Hierarchical Sequence

• The difference between hierarchical sequence and flat sequence is that it can use other sequences and item s to create richer incentive scenarios.
• Through the hierarchical nesting relationship, the hierarchical sequence can use other hierarchical sequences, flat sequences and sequence items, which means that if the granularity of the underlying sequence items and flat sequences is appropriate, these flat sequences and sequences can be fully reused to form more hierarchical sequences.

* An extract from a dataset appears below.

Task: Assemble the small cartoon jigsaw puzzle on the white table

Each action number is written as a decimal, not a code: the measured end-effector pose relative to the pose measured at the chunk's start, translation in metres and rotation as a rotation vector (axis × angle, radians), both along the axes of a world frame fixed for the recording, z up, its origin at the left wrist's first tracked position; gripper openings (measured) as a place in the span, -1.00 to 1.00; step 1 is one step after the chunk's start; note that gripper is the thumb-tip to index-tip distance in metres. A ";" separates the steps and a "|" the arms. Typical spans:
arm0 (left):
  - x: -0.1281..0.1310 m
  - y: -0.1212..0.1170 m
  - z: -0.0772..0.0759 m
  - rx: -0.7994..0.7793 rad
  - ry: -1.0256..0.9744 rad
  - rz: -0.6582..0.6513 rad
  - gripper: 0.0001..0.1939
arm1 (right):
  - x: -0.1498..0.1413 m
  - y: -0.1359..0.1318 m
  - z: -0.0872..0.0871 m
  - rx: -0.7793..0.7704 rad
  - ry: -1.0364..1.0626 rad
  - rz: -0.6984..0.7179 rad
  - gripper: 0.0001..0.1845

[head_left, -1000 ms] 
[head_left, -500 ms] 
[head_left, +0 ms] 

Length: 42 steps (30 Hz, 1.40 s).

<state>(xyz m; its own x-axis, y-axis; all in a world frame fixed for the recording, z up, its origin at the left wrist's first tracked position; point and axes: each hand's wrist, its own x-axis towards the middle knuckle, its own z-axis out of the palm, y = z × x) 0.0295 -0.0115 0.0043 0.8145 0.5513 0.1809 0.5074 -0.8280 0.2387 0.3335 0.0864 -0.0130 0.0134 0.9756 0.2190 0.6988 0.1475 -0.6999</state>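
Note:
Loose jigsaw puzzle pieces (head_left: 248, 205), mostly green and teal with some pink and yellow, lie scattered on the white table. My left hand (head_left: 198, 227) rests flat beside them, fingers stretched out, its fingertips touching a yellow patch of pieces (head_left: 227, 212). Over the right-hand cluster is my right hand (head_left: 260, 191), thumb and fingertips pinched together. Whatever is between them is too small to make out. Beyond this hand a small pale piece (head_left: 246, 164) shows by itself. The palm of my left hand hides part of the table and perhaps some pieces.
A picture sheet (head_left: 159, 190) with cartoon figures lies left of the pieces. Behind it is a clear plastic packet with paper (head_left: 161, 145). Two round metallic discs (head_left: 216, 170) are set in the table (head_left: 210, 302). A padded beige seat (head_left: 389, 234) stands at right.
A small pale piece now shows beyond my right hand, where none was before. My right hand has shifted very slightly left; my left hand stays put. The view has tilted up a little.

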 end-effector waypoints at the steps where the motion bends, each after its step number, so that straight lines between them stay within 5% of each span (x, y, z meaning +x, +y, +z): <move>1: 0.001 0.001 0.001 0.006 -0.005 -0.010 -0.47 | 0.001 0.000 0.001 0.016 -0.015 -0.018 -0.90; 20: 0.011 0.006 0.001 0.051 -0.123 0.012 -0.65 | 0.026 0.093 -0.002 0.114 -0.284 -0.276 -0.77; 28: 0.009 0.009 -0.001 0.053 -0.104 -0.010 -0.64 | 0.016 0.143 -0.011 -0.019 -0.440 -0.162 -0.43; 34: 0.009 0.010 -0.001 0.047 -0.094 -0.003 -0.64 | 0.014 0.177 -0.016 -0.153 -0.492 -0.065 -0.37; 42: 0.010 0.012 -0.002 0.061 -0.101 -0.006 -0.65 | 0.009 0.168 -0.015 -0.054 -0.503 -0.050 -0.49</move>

Hierarchical Sequence example

class hier_seq extends uvm_sequence;
	`uvm_object_utils(hier_seq)
	function new(string name = "hier_seq");
		super.new(name);
	endfunction
	task body();
		bus_trans t1, t2;
		flat_seq s1, s2;
		`uvm_do_with(t1, {length == 2;})
		fork
			`uvm_do_with(s1, {length == 5;})
			`uvm_do_with(s2, {length == 8;})
		join
		`uvm_do_with(t2, {length == 3;})
	endtask
endclass

• From hier_seq::body() to see if it contains bus_trans t1, t2 and flat_seq s1, s2, and its hierarchical relationship is reflected in the coordination of each sequence/item. The example code uses uvm_do_with macro, which completes three steps:
  • Creation of sequence or item;
  • Randomization of sequence or item;
  • Transmission of sequence or item.
• Different from the previous example code, this example code passes uvm_do_with helps us understand that the so-called sequence reuse is to nest the low-level sequence / item through the high-level sequence, and finally create the desired scene.
• In the example, there are both serial and parallel incentive relationships. In more complex scenarios, users can also consider adding event synchronization or a certain delay relationship to form the timing relationship between sequence/item.